* [Exercise]: Only a number is wanted here, namely how many lines of the data contain the string "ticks".
(Recorded data begins)
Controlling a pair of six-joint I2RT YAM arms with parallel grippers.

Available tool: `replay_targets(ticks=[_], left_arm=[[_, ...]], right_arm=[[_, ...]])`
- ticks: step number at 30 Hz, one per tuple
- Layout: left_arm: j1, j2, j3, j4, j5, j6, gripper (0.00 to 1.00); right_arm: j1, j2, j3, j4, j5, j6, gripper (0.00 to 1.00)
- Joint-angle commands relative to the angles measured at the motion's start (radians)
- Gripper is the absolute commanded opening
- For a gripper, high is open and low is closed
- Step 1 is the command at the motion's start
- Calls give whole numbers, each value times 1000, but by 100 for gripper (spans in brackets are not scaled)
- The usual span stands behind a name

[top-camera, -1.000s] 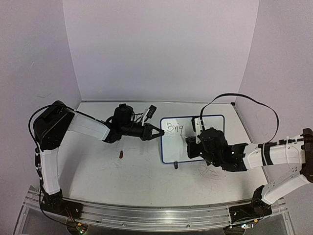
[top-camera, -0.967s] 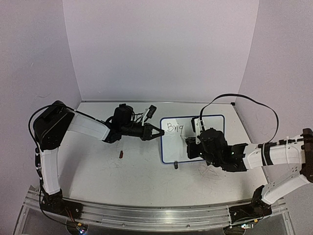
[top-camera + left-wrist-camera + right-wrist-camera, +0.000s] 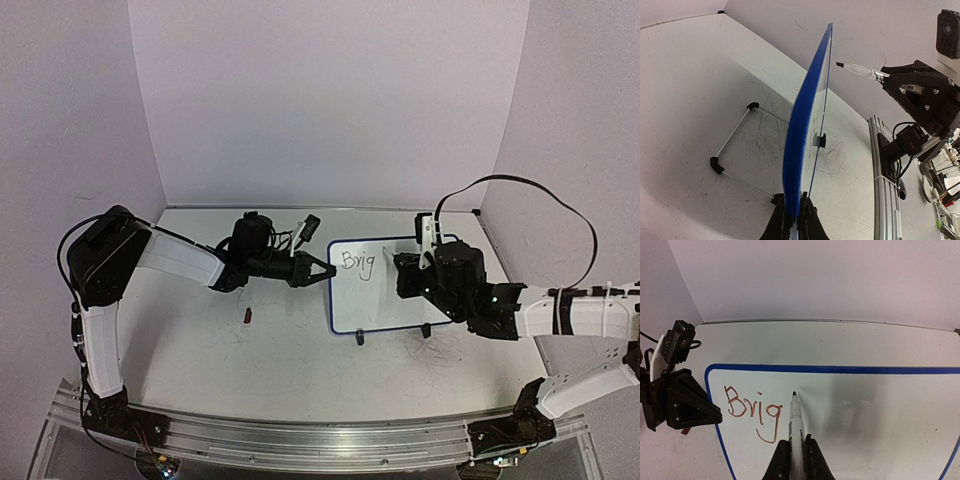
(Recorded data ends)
* [Response for this exercise]: 2